Look at how that Valence electron behaves.
What would you say about how 'bound' that Valence electron is to it's atom?
Does it stay with its local atom or is it 'delocalized'
How would you describe it?
Then add a charge to once side - what happens now?
The Durde model Interactive is good for seeing the 'Sea of Electrons'.
This sharing of electrons through the sea of electrons gives metals their properties
Every + charge needs to be balanced by a - charge.
So lithium always needs a negative valence electron - who's it is doesn't matter
It's like a shared lunch. Everybody gets to have lunch, it just might not be the lunch you brought.
Or its like a person who hates to be alone. They have to sit with a friend all day long, but because the classes are different, the friends will be different at various times during the day.

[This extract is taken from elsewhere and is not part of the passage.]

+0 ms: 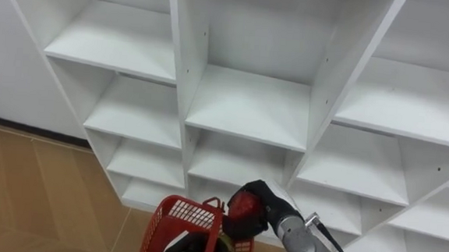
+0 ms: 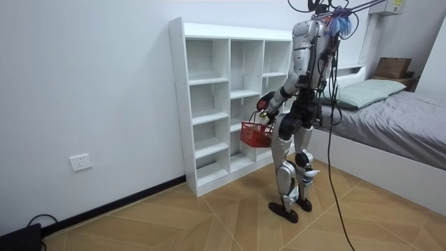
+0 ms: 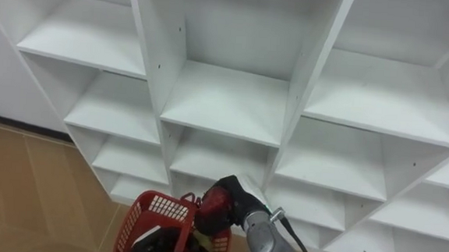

A lithium atom has a strong force of attraction to an electron. Still, because these electrons are moving and shared, the neighboring lithium atom also has a strong force of attraction to the electron (not strong enough to stop the sharing). This strong force of attraction makes metals solid (except mercury) because they need to be very close to each other to share their electrons.
The positively charged nucleus is in a fixed position in the metal, but the electrons are in constant motion. They move randomly all over the place. But you could move them in one direction.
With the Drude model above, what happens when you put a charge on one side of the metal?
When the sea moves, it is a current. When a sea of electrons moves, you have an electrical current.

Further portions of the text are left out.